To take this on a personal level, I have a nine year old son who is very picky about what he reads. There aren't as many wholesome books for boys of this age, I feel, as there are for girls. It was nice to find a series of books that weren't just good, clean fun, but adventurous, too!
Jem Coulter thinks his family is just on a sightseeing trip to the big city of Sacramento. Then armed bandits hold up the stagecoach for the secret stash they're carrying: gold for the Union Army fighting the distant Civil War! Suddenly war isn't so far away; it's right there on the road to Sacramento, with Jem's father, the sheriff of Goldtown, fighting against the rebel army's Knights of the Golden Circle.
When the family finally reaches the city, they think they're safe at last. Setting out to see the sights, Jem, his sister Ellie, and their cousin Nathan make a new friend. But is Henry the pal they think he is? With a father who is a die-hard Confederate, could Henry be in cahoots with the thieves?
River of Peril gives readers ages 8 to 12 the fast-moving, exciting adventure they've come to expect in this series, as well as a glimpse into the history of post--Gold Rush and Civil War life in 1860s California, with stagecoaches, steamboats, stowaways--and lots of gold!

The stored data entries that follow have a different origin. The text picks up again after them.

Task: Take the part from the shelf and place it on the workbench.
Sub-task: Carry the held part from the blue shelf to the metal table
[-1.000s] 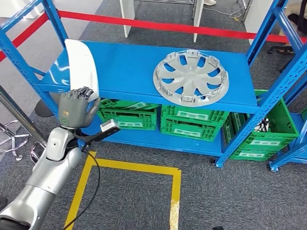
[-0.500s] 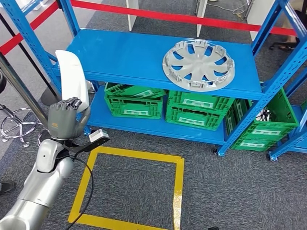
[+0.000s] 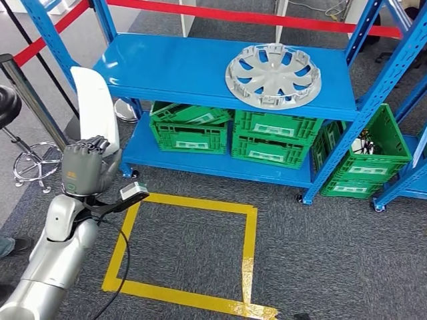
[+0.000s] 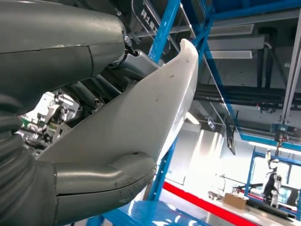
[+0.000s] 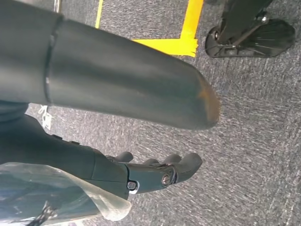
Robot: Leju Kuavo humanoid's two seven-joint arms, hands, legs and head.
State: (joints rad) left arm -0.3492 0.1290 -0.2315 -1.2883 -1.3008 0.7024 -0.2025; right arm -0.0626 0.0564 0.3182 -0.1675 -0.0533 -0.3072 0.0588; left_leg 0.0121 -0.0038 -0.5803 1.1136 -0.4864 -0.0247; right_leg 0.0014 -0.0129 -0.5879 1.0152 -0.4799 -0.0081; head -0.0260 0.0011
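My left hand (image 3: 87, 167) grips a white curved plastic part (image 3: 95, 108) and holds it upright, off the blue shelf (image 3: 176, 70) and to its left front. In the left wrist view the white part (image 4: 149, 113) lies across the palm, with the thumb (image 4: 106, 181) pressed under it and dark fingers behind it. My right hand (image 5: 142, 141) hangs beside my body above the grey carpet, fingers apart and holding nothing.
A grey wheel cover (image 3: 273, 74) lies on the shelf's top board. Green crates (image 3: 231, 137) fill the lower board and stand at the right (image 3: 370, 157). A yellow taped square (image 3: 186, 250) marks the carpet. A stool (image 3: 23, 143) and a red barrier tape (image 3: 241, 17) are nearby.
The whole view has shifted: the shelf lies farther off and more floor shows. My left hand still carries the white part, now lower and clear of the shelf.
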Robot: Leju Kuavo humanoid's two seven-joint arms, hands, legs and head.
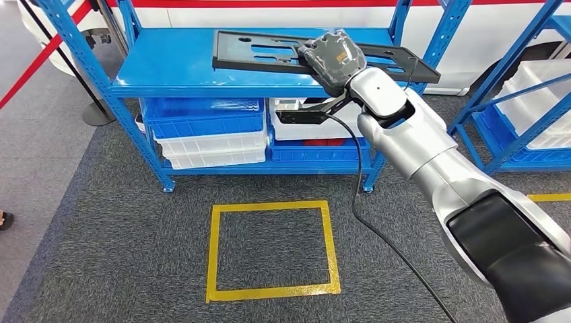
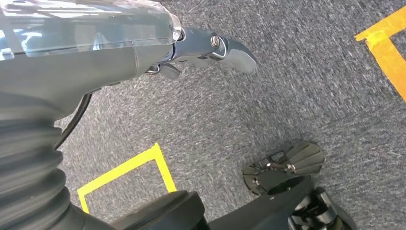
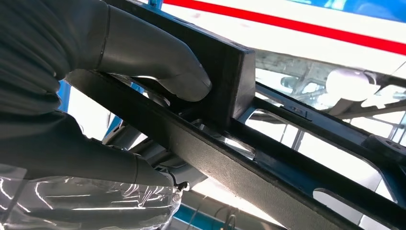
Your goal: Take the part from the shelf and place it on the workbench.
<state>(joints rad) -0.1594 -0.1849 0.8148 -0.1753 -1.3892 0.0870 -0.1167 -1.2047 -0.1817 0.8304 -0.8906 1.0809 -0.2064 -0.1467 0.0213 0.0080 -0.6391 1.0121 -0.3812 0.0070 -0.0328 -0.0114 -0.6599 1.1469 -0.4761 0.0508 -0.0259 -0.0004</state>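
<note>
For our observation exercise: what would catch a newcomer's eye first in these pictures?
First, the silver right arm reaching to the blue shelf, its right hand gripping the flat black slotted part on the top level. Next, the yellow tape square on the grey carpet before the shelf. The left hand hangs above the carpet, holding nothing.

Yellow tape square [image 1: 272, 249] on grey carpet [image 1: 101, 235]; blue and white bins [image 1: 205, 131] stacked behind.
</note>
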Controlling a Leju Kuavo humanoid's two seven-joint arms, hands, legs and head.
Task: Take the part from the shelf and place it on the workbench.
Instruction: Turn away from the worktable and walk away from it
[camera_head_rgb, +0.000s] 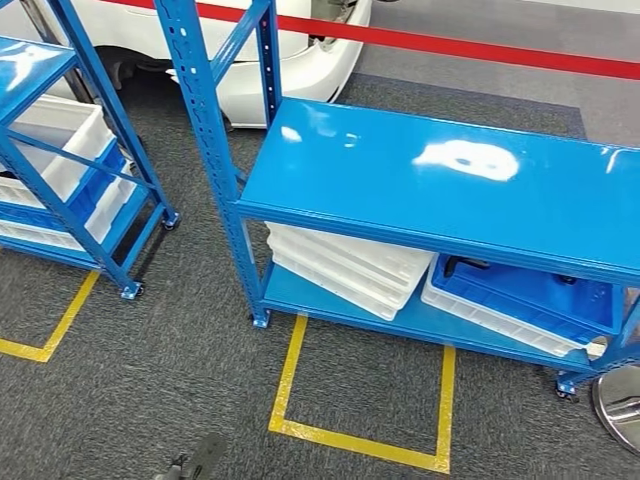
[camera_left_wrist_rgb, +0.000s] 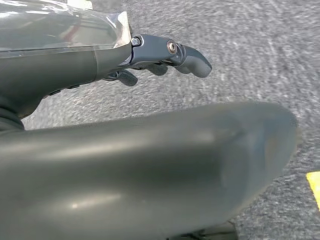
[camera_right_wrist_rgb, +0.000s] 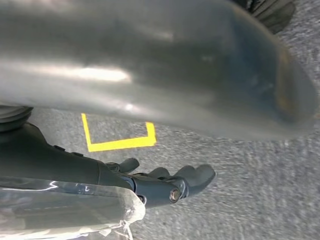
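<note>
Grey left hand (camera_left_wrist_rgb: 158, 55) and right hand (camera_right_wrist_rgb: 162, 182) hang empty.

No legible text, label, brand, number or sign appears on any surface in the three views. The blue shelf (camera_head_rgb: 453, 180), the white trays (camera_head_rgb: 347, 265) and the blue tray (camera_head_rgb: 528, 295) beneath it carry no readable marking. The yellow floor tape (camera_head_rgb: 362, 440) forms plain outlines on the carpet without lettering.
</note>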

My nine year old reviewed this book. He thought that Jem was a realistic character and said that he would have liked to have had Jem as a friend. He thought it was odd that a kid would have a rifle and shoot it. What a difference between current day and 1860's America! He liked the fact that when Jem was in trouble, he called on God to help him. Jacob thought it would be fun if he could be on an adventure with Jem. Jacob is not a fan of reading, but he enjoyed reading this book.
This was a well thought out story. I loved the steamboat adventure. I thought that Susan did an excellent job describing life on a steamboat. Her research has shown in this book, and the historical tidbits make the book seem like history come alive. Also, like Jacob, I thought it was nice to see a character cry out to God when he saw that he needed help.
This is a series that is easily read. Its chapters are short--relevant to the age of 8-12 year olds. This series would be perfect for a family read-aloud or for individual use. I haven't read the first two books in the series, but each of these books has been perfect for stand-alone, so don't be afraid to read them out of sequence. Susan does a wonderful job of informing the reader about who the characters are, so there's no concern about trying to figure out who is whom.
Susan has enrichment guides that go along with each of the books in this series! Check them out--they're perfect if you homeschool, if you are a teacher in a private school or a parent who just wants a little enrichment in your child's life.
I received Canyon of Danger and River of Peril as a complimentary gift in exchange for review from Kregel Blog Tours. My comments and opinions are my own.